A corpse. This person had died in an awful way: a spike pounded from the anus through to the mouth, the body impaled upon it.

It brought to her mind a series of comical images from shadow-puppet plays she had seen.

“Wha— Urr… Ackk…”

It hardly seemed real. But she felt herself twitch reflexively, the contents of her stomach rising up toward her mouth.

She tasted something bitter. A simple fact flashed through her memory: the last thing she had eaten had been grilled fish. Skewered and burnt.

“Oh… Ugh…”

She couldn’t stop herself from dropping to her knees. It was the wrong thing to do, but she realized that too late.

They could be sensed moving nearby. It wasn’t that they were trying to hide themselves. They weren’t really capable of that.

It was simply that she wasn’t paying attention. “Ee… No—ahh—ahhh!”

When, in a panic, she tried to react, scads of the tiny shadows were already upon her. Overwhelmed, she fell backward, her bottom sinking into the mud.

I’m gonna drown…!!

Her reaction was instinctive; she began to flail her arms and legs, windmilling, kicking.
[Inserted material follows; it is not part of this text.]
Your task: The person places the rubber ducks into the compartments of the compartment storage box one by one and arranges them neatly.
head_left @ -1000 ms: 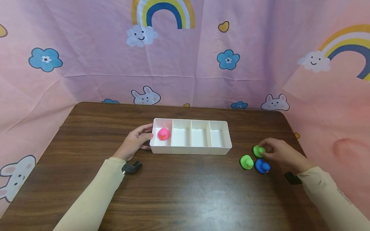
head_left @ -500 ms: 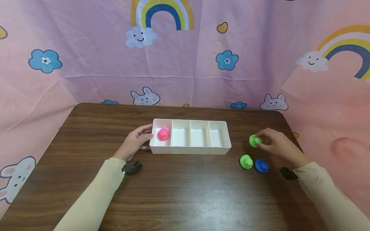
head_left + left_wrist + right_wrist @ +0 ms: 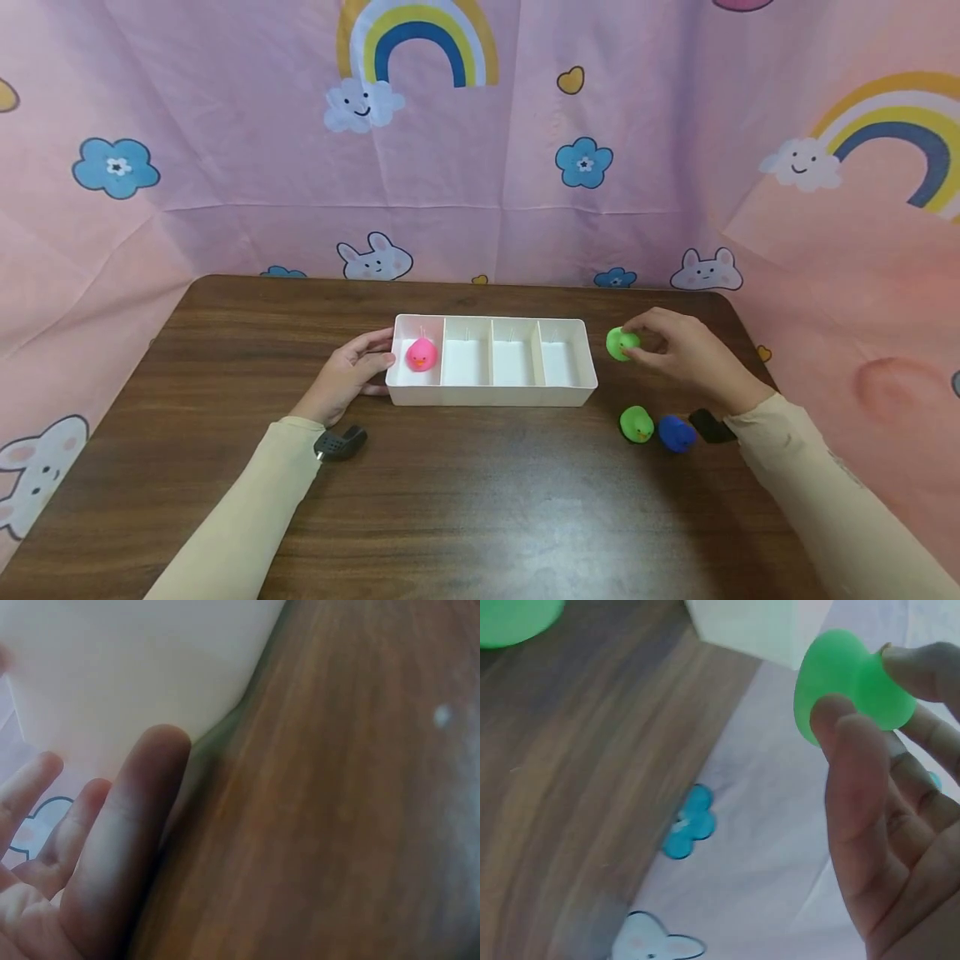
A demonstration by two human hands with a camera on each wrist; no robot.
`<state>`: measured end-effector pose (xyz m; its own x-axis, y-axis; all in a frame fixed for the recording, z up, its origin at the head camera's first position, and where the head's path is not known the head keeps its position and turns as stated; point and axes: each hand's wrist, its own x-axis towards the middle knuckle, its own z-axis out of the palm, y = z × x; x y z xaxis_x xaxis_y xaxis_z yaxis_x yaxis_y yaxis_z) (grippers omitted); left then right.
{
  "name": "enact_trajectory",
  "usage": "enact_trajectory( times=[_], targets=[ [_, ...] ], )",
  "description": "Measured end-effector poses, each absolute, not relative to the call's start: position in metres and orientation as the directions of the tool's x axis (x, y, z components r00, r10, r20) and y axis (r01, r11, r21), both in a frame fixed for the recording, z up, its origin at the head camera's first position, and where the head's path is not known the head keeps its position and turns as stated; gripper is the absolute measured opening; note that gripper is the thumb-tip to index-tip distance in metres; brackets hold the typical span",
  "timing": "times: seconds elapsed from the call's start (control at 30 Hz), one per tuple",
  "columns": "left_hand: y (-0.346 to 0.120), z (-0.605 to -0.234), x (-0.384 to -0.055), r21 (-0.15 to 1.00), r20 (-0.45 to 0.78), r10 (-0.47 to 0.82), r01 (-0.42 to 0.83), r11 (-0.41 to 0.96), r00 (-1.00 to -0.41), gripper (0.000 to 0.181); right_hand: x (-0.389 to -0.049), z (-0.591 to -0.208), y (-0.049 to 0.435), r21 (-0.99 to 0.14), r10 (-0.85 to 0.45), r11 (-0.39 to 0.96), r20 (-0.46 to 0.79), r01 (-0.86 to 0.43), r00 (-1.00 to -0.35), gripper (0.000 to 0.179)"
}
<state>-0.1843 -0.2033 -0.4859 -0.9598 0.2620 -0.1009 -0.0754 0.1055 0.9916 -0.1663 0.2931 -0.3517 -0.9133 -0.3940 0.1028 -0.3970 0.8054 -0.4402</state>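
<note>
My right hand point(image 3: 678, 354) pinches a green rubber duck point(image 3: 622, 343) between thumb and fingers, just right of a white divided box point(image 3: 495, 396). In the right wrist view the pinched green duck point(image 3: 847, 686) shows close up, held over the table. My left hand point(image 3: 348, 371) rests against the box's left end, its fingers fairly straight; in the left wrist view a fingertip point(image 3: 166, 739) lies at the lower edge of that end wall point(image 3: 150, 667). A pink rubber duck point(image 3: 422, 355) sits in the leftmost compartment. The other compartments hold nothing.
A second green duck point(image 3: 637, 424) and a blue duck point(image 3: 677, 434) stand side by side on the brown wooden table point(image 3: 480, 500), in front of my right hand. Behind the table hangs a pink cloth point(image 3: 465, 175) printed with rainbows and bunnies.
My right hand has lifted the green duck from beside the other two and carried it left and away from me, toward the box. The left hand stays at the box's end.
</note>
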Motion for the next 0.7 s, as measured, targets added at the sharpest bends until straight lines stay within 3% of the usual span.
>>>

Against this many opponents, of course, such resistance was futile. All present knew how this would end.

“Hrk?!”

There was a cackle and something caught her feet. She gave a strangled cry as she felt her legs being forced open.

A crudely sharpened stick was driven in with a dramatic flair, and she felt herself go pale.

“No… N-no, no, no, no, nooo! How can—I don’t wanna—die…like this…!!”

Why did things have to end up like this?

She didn’t know.

It would be all too easy to sneer and say she was too stupid to know.

Another possibility was that she had been unlucky; but that was cold comfort.

Whatever the case, she never registered that it had been her sister on that spike.

She didn’t even think of it as one of her party members. All she knew was how they were going to kill her.